Copy all of the data that follows without altering a word.

=== Begin Enclosure ===

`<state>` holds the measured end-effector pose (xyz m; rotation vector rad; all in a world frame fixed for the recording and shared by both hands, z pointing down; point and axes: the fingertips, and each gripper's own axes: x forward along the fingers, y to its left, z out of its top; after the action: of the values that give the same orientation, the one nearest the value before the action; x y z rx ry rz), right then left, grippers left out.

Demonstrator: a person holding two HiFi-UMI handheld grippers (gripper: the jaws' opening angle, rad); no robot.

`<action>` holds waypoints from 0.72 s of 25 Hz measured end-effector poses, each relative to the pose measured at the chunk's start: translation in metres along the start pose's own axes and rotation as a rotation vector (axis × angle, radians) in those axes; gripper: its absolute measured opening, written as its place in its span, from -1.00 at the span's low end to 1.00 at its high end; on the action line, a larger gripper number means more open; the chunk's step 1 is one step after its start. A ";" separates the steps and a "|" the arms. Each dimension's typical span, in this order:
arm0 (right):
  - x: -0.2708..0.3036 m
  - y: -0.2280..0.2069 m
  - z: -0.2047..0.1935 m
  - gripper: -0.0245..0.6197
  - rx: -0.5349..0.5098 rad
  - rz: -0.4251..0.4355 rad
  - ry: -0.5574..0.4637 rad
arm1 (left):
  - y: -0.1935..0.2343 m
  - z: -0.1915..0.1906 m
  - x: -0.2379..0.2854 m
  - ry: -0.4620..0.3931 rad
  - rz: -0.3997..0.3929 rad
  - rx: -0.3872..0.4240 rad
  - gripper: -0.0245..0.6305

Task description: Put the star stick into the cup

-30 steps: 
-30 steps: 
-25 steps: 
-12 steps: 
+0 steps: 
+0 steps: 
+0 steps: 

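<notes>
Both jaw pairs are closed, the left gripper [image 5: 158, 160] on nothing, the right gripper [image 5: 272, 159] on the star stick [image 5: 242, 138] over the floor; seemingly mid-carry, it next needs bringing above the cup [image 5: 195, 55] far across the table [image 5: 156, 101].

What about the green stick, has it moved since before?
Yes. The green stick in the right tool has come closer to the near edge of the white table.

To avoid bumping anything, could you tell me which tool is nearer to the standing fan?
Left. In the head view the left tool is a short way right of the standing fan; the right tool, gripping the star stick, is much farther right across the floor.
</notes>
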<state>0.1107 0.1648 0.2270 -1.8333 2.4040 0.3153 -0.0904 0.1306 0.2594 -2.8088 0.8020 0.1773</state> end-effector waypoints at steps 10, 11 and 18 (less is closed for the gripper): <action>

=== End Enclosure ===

ANSWER TO THE EXERCISE:
`<state>` holds the measured end-effector pose (xyz m; rotation vector rad; all in a world frame fixed for the recording and shared by both hands, z pointing down; point and axes: the fingertips, and each gripper's own axes: x forward along the fingers, y to its left, z out of its top; after the action: of the values that give the same orientation, the one nearest the value before the action; x y z rx ry rz), right then left, grippers left out.

Demonstrator: a person holding two HiFi-UMI handheld grippers (gripper: the jaws' opening angle, rad); no robot.

`<action>` holds waypoints from 0.72 s of 25 Hz measured end-effector poses, each relative to the pose measured at the chunk's start: translation in metres along the start pose's own axes and rotation as a rotation vector (axis × angle, radians) in those axes; gripper: its absolute measured opening, written as its place in its span, from -1.00 at the span's low end to 1.00 at its high end; on the action line, a larger gripper number means more open; the chunk's step 1 is one step after its start. A ";" separates the steps and a "|" the arms. Each dimension's typical span, in this order:
arm0 (right):
  - x: -0.2708..0.3036 m
  - y: -0.2280..0.2069 m
  - z: -0.2047..0.1935 m
  - gripper: -0.0245..0.6197
  - rx: -0.5349..0.5098 rad
  - rz: -0.4251..0.4355 rad
  - ry: -0.5574..0.4637 rad
arm1 (left):
  - y: -0.1935..0.2343 m
  - z: -0.1915..0.1906 m
  - x: -0.2379..0.2854 m
  - ry: -0.4620..0.3931 rad
  - rz: -0.3997..0.3929 rad
  - rx: -0.3872..0.4240 rad
  - gripper: -0.0245..0.6305

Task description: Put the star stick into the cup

-30 steps: 
-30 steps: 
-25 steps: 
-12 steps: 
+0 steps: 
+0 steps: 
+0 steps: 

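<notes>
Both jaw pairs are closed, the left gripper [image 5: 158, 160] on nothing, the right gripper [image 5: 272, 159] on the star stick [image 5: 242, 138] over the floor; seemingly mid-carry, it next needs bringing above the cup [image 5: 195, 55] far across the table [image 5: 156, 101].

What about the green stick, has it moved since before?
Yes. The green stick in the right tool has come closer to the near edge of the white table.

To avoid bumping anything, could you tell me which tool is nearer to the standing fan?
Left. In the head view the left tool is a short way right of the standing fan; the right tool, gripping the star stick, is much farther right across the floor.
</notes>
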<state>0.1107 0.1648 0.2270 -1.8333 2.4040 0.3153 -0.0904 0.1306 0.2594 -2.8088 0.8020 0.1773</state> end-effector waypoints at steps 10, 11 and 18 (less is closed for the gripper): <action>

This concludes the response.